> [How to complete this task]:
Give back exactly the lines of the material below, starting with the line with "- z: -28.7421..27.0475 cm" and going on through the line with "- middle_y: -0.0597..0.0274".

> [Information shown]:
☆ ☆ ☆

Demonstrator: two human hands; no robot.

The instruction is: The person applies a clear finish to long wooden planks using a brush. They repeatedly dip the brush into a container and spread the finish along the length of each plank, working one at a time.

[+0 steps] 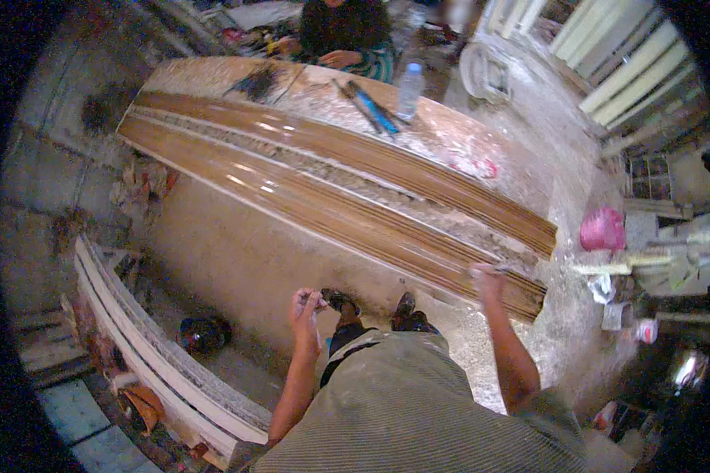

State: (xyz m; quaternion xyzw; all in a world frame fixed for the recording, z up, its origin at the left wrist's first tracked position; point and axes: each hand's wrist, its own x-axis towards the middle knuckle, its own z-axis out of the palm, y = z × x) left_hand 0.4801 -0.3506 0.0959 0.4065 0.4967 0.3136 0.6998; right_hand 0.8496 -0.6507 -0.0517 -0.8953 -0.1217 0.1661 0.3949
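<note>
Two long, glossy brown ridged strips, a near one and a far one, lie side by side on a long table. Crumbly white-grey residue fills the gap between them. My right hand is over the near strip's right end, its fingers closed and blurred; what they hold, if anything, I cannot make out. Away from the strips, my left hand hangs in the air in front of me. Its fingers are curled, white dust marks them, and anything inside is too small to name.
Across the table sits a person. A clear bottle and a blue-handled tool are on the white-dusted tabletop. A pink bucket stands at right. Long white mouldings lie at lower left, near a dark round object.
</note>
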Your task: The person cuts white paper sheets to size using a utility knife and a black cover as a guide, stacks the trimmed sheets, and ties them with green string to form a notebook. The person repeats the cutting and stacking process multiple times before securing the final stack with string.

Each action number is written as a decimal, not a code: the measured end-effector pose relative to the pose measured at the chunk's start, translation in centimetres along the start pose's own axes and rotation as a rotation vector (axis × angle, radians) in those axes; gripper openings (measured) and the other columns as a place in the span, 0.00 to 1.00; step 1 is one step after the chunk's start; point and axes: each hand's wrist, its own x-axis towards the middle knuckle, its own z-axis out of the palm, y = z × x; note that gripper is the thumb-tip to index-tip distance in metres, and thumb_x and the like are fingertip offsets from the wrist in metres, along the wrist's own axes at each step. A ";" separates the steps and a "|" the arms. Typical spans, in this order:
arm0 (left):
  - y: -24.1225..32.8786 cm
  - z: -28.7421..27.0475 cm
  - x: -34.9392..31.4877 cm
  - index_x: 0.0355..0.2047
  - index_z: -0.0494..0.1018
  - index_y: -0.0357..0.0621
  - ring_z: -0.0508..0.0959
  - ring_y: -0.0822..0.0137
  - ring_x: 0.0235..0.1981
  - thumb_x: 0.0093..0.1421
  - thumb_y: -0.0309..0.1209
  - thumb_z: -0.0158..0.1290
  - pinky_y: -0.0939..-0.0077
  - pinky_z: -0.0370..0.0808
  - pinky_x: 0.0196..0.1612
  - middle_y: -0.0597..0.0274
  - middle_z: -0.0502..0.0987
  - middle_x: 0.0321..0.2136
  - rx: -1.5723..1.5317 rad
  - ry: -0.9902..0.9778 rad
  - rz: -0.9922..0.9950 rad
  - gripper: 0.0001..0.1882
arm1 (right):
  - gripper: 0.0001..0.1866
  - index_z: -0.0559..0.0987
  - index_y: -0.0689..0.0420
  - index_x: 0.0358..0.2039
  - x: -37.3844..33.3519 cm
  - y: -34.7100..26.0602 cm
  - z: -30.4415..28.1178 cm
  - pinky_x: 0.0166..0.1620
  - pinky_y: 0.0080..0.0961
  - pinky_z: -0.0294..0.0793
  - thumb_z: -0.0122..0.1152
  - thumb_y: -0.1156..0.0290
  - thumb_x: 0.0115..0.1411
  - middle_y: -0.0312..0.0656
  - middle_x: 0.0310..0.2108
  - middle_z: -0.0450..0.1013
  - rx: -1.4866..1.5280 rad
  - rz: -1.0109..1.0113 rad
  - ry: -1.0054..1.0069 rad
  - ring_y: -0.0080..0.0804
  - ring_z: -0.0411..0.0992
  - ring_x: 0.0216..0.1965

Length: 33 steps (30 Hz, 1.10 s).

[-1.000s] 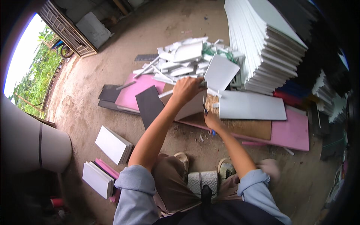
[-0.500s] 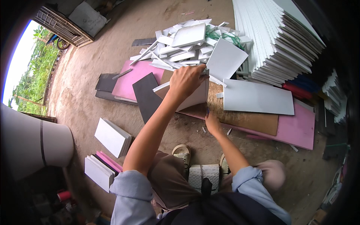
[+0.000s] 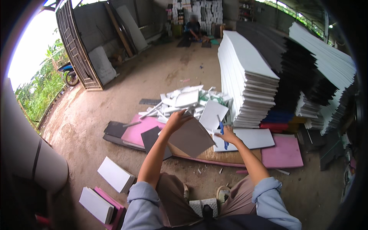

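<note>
My left hand [image 3: 177,120] grips the upper edge of a foam sheet [image 3: 192,135], which is tilted and shows a grey-brown face toward me. In my right hand [image 3: 229,135] is a blue utility knife [image 3: 222,128], held upright just right of the sheet and apart from it. Beneath both hands lies a brown board [image 3: 245,155] on top of pink foam sheets. A white foam panel [image 3: 251,138] rests on the board's right part, and a smaller white piece [image 3: 213,115] leans behind the knife. Beside my left forearm sits a dark grey sheet [image 3: 150,138].
White foam offcuts [image 3: 184,97] are heaped beyond the board. A tall stack of white sheets [image 3: 255,92] stands to the right. Cut white blocks [image 3: 113,172] lie at lower left, near a large pale roll [image 3: 50,168]. Another person [image 3: 193,28] sits far back.
The view has tilted upward, bringing the far room in. My left hand has swung the sheet to a slant. My right hand has moved rightward and up, away from the sheet, with the knife now showing.
</note>
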 end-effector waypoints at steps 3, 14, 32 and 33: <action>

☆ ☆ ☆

> [Response area]:
  - z: -28.7421..27.0475 cm
  - x: -34.9392..31.4877 cm
  - index_x: 0.0355..0.2047
  - index_z: -0.0494..0.1018
  - index_y: -0.0357..0.0621
  - ring_z: -0.0508..0.0959
  - ring_y: -0.0822..0.0137
  - ring_x: 0.0235..0.1981
  - thumb_x: 0.0093..0.1421
  - thumb_y: -0.0309..0.1209
  - thumb_z: -0.0158..0.1290
  - pinky_y: -0.0939..-0.0077
  - pinky_z: -0.0370..0.0808
  - pinky_x: 0.0196..0.1612
  - middle_y: -0.0597..0.0274

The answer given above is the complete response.